» **Try it**
Retrieve every line of the data holding the word "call".

» **Given data**
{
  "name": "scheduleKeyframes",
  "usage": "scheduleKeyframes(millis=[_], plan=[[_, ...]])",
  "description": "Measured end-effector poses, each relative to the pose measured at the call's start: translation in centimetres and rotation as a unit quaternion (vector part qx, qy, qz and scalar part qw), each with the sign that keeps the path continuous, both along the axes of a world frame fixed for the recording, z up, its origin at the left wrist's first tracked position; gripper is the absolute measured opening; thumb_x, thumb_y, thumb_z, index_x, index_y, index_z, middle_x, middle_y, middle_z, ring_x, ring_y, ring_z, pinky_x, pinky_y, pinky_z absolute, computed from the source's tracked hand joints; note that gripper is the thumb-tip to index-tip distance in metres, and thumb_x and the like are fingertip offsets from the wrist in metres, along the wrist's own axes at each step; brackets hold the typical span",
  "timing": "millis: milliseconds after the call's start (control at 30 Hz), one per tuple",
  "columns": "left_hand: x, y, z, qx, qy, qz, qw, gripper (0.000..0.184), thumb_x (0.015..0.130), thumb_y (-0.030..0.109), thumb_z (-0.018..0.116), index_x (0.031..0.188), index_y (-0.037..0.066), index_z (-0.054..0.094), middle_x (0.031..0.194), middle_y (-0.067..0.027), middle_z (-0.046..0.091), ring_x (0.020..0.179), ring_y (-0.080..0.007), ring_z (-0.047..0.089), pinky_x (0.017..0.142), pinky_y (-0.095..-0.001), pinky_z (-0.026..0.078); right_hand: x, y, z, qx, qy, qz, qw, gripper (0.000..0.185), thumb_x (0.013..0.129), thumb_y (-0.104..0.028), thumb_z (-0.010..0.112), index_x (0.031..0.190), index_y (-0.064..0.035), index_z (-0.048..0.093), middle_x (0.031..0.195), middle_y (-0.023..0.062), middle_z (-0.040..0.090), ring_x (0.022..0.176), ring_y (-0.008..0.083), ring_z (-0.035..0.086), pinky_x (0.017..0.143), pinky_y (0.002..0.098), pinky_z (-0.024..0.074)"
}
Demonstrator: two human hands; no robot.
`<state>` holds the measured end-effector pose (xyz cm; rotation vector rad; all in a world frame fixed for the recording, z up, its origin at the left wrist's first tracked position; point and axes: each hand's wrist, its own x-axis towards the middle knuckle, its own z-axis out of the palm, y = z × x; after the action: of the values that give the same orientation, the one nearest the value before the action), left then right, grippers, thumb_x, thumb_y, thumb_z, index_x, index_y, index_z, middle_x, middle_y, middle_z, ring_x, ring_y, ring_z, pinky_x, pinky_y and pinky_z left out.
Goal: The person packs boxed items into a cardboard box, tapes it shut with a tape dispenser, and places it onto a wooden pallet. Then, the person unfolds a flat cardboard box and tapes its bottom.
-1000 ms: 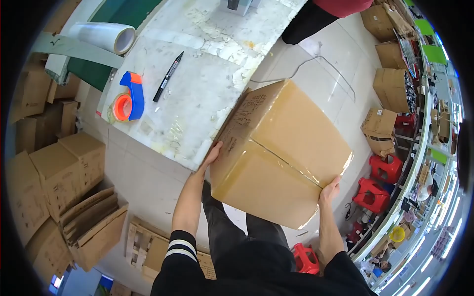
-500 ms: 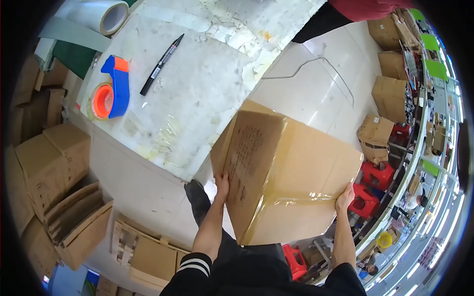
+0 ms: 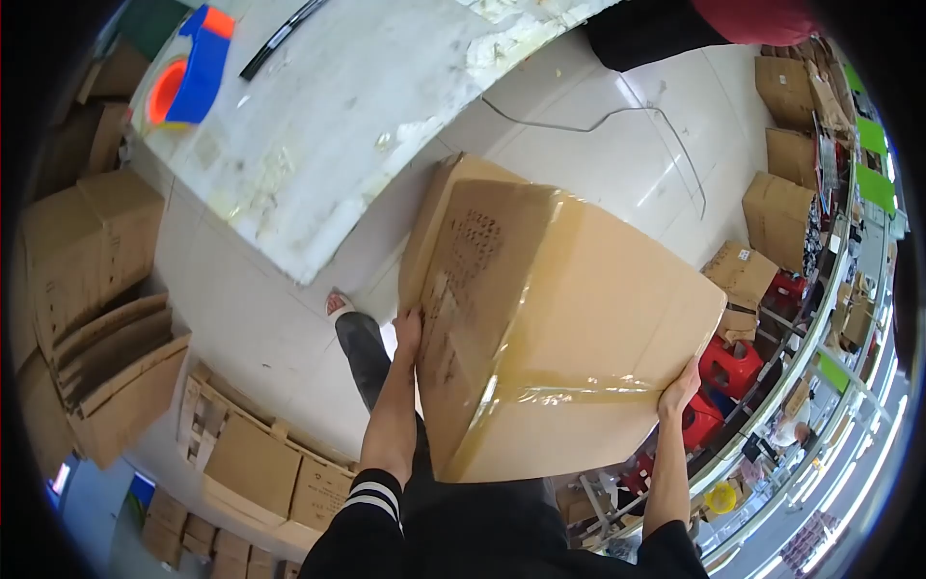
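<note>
A large brown cardboard box (image 3: 617,299), its seam covered with shiny clear tape, is held up in front of my body, tilted. My left hand (image 3: 409,336) grips its left side near the lower edge, the fingertips partly hidden. On the right side, my right hand (image 3: 680,391) presses round the box's edge. Dark printed writing shows on the box's left face. A blue and orange tape dispenser (image 3: 205,68) and a black marker (image 3: 280,39) lie on the white worn table (image 3: 318,145), out of reach of both hands.
Stacked cardboard boxes (image 3: 92,241) stand at the left, with a pallet of flattened cardboard (image 3: 253,463) below them. A bent metal rod (image 3: 588,127) lies on the tiled floor. Red stools (image 3: 730,367) and more boxes line the right. Another person's dark-clad leg (image 3: 656,34) shows at the top.
The table, dispenser and marker have shifted up and left in view, and the box now sits farther from the table edge. Both hands keep their hold. My foot now shows at left.
</note>
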<state>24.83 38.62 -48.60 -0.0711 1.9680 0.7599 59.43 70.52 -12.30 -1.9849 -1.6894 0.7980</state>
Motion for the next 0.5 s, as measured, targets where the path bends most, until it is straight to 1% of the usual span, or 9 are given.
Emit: scheduleKeyframes(millis=[67,100,167,200,233,267,333,367,500], plan=[[0.3,0.6,-1.7,0.044,-0.114,0.088,0.989,0.059,0.088,0.04,0.049,0.125,-0.006,0.056,0.118,-0.0275,0.063,0.112,-0.0384,0.059,0.096,-0.0404,0.042,2.0,1.4,-1.3,0.003,0.017,-0.001,1.0,0.054,0.104,-0.037,0.033,0.113,0.0097,0.06,0.103,0.0141,0.068,0.091,0.0199,0.061,0.085,0.0332,0.0462],[0.1,1.1,-0.3,0.038,-0.079,0.051,0.995,0.059,0.089,0.04,0.046,0.126,-0.006,0.056,0.12,-0.027,0.062,0.115,-0.0378,0.057,0.098,-0.0395,0.04,3.1,2.0,-2.0,0.007,0.027,-0.002,1.0,0.055,0.104,-0.037,0.034,0.115,0.0097,0.06,0.105,0.0138,0.068,0.092,0.0195,0.061,0.086,0.0329,0.0463],[-1.8,3.1,6.8,0.025,-0.009,-0.023,0.999,0.059,0.091,0.041,0.041,0.126,-0.005,0.056,0.125,-0.0262,0.059,0.121,-0.0364,0.053,0.103,-0.0376,0.036,5.3,2.4,-3.1,-0.009,0.078,-0.016,0.997,0.057,0.104,-0.04,0.036,0.119,0.0094,0.059,0.109,0.013,0.068,0.095,0.0185,0.062,0.088,0.0314,0.0465],[-3.9,4.6,10.5,0.042,-0.029,-0.063,0.997,0.063,0.092,0.044,0.038,0.131,-0.004,0.052,0.131,-0.0265,0.055,0.124,-0.0347,0.05,0.105,-0.0363,0.034,6.3,2.6,-3.4,-0.023,0.09,-0.026,0.995,0.057,0.104,-0.041,0.036,0.119,0.0093,0.059,0.11,0.0128,0.068,0.096,0.0182,0.062,0.088,0.0311,0.0466],[-4.9,5.7,9.6,0.062,-0.078,-0.041,0.994,0.064,0.094,0.045,0.038,0.132,-0.004,0.051,0.133,-0.0255,0.054,0.126,-0.0334,0.049,0.105,-0.0358,0.034,6.8,2.7,-3.9,-0.038,0.102,-0.036,0.993,0.058,0.104,-0.041,0.036,0.119,0.0092,0.06,0.11,0.0127,0.068,0.096,0.0179,0.062,0.088,0.0309,0.0467],[-5.4,7.3,8.2,0.085,-0.129,0.02,0.988,0.065,0.095,0.046,0.037,0.133,-0.004,0.05,0.135,-0.0245,0.052,0.127,-0.0322,0.048,0.106,-0.0357,0.033,6.5,2.5,-4.3,-0.019,0.116,-0.043,0.992,0.059,0.104,-0.043,0.037,0.119,0.009,0.06,0.111,0.0128,0.067,0.097,0.0172,0.062,0.089,0.0307,0.047],[-5.1,10.2,5.2,0.124,-0.227,0.18,0.949,0.068,0.097,0.05,0.036,0.137,-0.003,0.048,0.138,-0.0223,0.05,0.129,-0.0298,0.046,0.107,-0.036,0.032,6.1,2.6,-4.6,-0.02,0.129,-0.044,0.99,0.061,0.103,-0.045,0.036,0.119,0.0091,0.06,0.111,0.0128,0.067,0.098,0.0179,0.062,0.089,0.0312,0.047],[-4.7,10.2,4.3,0.129,-0.218,0.165,0.953,0.069,0.097,0.052,0.036,0.137,-0.003,0.048,0.138,-0.022,0.05,0.129,-0.0298,0.046,0.107,-0.0359,0.032,6.2,2.6,-4.4,-0.021,0.136,-0.044,0.99,0.062,0.103,-0.046,0.036,0.119,0.0091,0.06,0.111,0.0127,0.067,0.098,0.0182,0.062,0.089,0.0315,0.047],[-4.7,9.2,3.5,0.17,-0.157,0.122,0.965,0.073,0.096,0.057,0.036,0.139,-0.001,0.047,0.14,-0.021,0.049,0.13,-0.0296,0.045,0.107,-0.0355,0.032,5.5,3.1,-3.7,-0.038,0.049,-0.034,0.997,0.072,0.1,-0.055,0.037,0.115,0.0112,0.062,0.109,0.0152,0.068,0.099,0.0222,0.062,0.089,0.034,0.0468]])
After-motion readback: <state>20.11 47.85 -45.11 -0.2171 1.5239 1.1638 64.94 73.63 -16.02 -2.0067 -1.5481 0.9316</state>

» **Answer area**
  "description": "Measured end-effector poses, each relative to the pose measured at the call's start: translation in centimetres and rotation as a unit quaternion (vector part qx, qy, qz and scalar part qw), each with the sign that keeps the path continuous, both along the axes of a world frame fixed for the recording, z up, its origin at the left wrist's first tracked position; gripper is the absolute measured opening; thumb_x, thumb_y, thumb_z, index_x, index_y, index_z, middle_x, middle_y, middle_z, ring_x, ring_y, ring_z, pinky_x, pinky_y, pinky_z absolute, computed from the source's tracked hand joints; note that gripper is the thumb-tip to index-tip distance in metres, and thumb_x and the like are fingertip offsets from the wrist in metres, along the wrist's own axes at each step; brackets hold the typical span",
  "timing": "millis: milliseconds after the call's start (control at 30 Hz), one per tuple",

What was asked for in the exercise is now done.